> [Work task]
Go through the entries and write each one out again unchanged.
START Record excerpts
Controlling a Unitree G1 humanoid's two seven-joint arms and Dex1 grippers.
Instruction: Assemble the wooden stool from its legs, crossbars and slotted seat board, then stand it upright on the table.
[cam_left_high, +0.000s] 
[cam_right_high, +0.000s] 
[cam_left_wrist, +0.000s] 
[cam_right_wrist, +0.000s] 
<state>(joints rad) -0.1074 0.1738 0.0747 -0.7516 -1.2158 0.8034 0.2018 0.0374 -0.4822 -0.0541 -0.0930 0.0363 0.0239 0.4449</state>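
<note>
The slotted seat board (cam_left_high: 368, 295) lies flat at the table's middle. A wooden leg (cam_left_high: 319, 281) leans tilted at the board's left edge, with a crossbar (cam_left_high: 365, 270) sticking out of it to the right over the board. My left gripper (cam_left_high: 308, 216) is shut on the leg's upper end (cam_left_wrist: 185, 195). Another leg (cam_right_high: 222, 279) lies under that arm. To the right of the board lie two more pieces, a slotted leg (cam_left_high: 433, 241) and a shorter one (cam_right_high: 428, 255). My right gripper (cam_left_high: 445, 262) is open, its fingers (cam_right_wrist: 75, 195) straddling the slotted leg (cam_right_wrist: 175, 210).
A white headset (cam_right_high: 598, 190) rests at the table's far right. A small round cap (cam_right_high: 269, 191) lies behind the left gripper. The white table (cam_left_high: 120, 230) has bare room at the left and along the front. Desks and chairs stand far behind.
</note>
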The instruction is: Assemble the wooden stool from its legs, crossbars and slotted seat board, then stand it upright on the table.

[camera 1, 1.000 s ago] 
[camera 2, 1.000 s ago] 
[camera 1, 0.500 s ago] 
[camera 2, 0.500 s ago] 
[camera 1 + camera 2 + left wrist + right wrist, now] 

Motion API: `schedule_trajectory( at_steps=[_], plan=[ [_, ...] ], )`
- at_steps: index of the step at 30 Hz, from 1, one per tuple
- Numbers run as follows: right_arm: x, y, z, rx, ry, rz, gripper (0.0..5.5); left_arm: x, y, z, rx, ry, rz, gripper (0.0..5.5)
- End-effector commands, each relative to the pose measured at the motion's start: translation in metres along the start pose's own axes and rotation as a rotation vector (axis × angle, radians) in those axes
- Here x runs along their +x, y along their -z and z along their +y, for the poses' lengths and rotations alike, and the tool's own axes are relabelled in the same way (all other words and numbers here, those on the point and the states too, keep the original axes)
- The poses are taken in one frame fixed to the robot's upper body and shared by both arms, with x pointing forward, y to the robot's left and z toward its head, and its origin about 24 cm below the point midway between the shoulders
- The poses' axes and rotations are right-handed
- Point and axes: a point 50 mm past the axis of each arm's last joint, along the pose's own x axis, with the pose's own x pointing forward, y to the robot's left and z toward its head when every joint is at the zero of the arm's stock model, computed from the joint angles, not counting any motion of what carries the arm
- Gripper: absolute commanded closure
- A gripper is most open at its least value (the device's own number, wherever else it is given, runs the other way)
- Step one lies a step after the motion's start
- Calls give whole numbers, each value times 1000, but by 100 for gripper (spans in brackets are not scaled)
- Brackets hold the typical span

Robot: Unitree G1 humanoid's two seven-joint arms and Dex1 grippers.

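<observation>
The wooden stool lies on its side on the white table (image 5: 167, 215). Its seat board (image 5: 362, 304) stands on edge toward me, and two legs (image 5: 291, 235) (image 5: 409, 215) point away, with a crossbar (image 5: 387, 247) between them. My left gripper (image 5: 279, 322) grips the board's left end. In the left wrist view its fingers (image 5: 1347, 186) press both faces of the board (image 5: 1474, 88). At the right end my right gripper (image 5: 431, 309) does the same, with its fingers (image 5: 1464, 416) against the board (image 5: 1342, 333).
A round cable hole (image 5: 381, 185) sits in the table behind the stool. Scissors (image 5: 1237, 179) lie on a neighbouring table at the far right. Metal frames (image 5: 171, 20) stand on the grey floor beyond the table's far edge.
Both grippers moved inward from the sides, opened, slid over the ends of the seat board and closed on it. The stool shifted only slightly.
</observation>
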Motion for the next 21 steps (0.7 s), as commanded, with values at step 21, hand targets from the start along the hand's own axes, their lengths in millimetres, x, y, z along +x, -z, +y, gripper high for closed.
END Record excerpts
> [Problem solution]
Controlling a Unitree G1 humanoid's two seven-joint arms and Dex1 grippers.
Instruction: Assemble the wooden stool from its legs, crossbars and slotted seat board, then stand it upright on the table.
[cam_left_high, +0.000s] 
[cam_right_high, +0.000s] 
[cam_left_wrist, +0.000s] 
[cam_right_wrist, +0.000s] 
<state>(joints rad) -0.1074 0.1738 0.0747 -0.7516 -1.2158 0.8034 0.2018 0.0374 -0.4822 -0.0541 -0.0930 0.0363 0.0239 0.4449</state>
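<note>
The slotted seat board (cam_left_high: 368, 295) lies flat at the table's middle. A wooden leg (cam_left_high: 319, 281) leans tilted at the board's left edge, with a crossbar (cam_left_high: 365, 270) sticking out of it to the right over the board. My left gripper (cam_left_high: 308, 216) is shut on the leg's upper end (cam_left_wrist: 185, 195). Another leg (cam_right_high: 222, 279) lies under that arm. To the right of the board lie two more pieces, a slotted leg (cam_left_high: 433, 241) and a shorter one (cam_right_high: 428, 255). My right gripper (cam_left_high: 445, 262) is open, its fingers (cam_right_wrist: 75, 195) straddling the slotted leg (cam_right_wrist: 175, 210).
A white headset (cam_right_high: 598, 190) rests at the table's far right. A small round cap (cam_right_high: 269, 191) lies behind the left gripper. The white table (cam_left_high: 120, 230) has bare room at the left and along the front. Desks and chairs stand far behind.
</note>
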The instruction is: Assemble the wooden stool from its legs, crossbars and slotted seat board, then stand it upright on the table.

[camera 1, 1.000 s ago] 
[camera 2, 1.000 s ago] 
[camera 1, 0.500 s ago] 
[camera 2, 0.500 s ago] 
[camera 1 + camera 2 + left wrist + right wrist, now] 

Motion API: `schedule_trajectory( at_steps=[_], plan=[ [_, ...] ], )`
- at_steps: index of the step at 30 Hz, from 1, one per tuple
- Numbers run as follows: right_arm: x, y, z, rx, ry, rz, gripper (0.0..5.5); left_arm: x, y, z, rx, ry, rz, gripper (0.0..5.5)
- End-effector commands, each relative to the pose measured at the motion's start: translation in metres along the start pose's own axes and rotation as a rotation vector (axis × angle, radians) in those axes
- Here x runs along their +x, y along their -z and z along their +y, for the poses' lengths and rotations alike, and the tool's own axes are relabelled in the same way (all other words and numbers here, those on the point and the states too, keep the original axes)
- The poses are taken in one frame fixed to the robot's upper body and shared by both arms, with x pointing forward, y to the robot's left and z toward its head, and its origin about 24 cm below the point midway between the shoulders
- The poses' axes and rotations are right-handed
- Point and axes: a point 50 mm past the axis of each arm's last joint, along the pose's own x axis, with the pose's own x pointing forward, y to the robot's left and z toward its head when every joint is at the zero of the arm's stock model, computed from the joint angles, not counting any motion of what carries the arm
- Gripper: absolute commanded closure
- A gripper is most open at its least value (the device's own number, wherever else it is given, runs the other way)
- Step one lies a step after the motion's start
- Calls give whole numbers, each value times 1000, but by 100 for gripper (spans in brackets are not scaled)
- Brackets hold the typical span

Robot: Unitree G1 humanoid's two seven-joint arms and Dex1 grippers.

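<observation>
The wooden stool lies on its side on the white table (image 5: 167, 215). Its seat board (image 5: 362, 304) stands on edge toward me, and two legs (image 5: 291, 235) (image 5: 409, 215) point away, with a crossbar (image 5: 387, 247) between them. My left gripper (image 5: 279, 322) grips the board's left end. In the left wrist view its fingers (image 5: 1347, 186) press both faces of the board (image 5: 1474, 88). At the right end my right gripper (image 5: 431, 309) does the same, with its fingers (image 5: 1464, 416) against the board (image 5: 1342, 333).
A round cable hole (image 5: 381, 185) sits in the table behind the stool. Scissors (image 5: 1237, 179) lie on a neighbouring table at the far right. Metal frames (image 5: 171, 20) stand on the grey floor beyond the table's far edge.
Both grippers moved inward from the sides, opened, slid over the ends of the seat board and closed on it. The stool shifted only slightly.
</observation>
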Motion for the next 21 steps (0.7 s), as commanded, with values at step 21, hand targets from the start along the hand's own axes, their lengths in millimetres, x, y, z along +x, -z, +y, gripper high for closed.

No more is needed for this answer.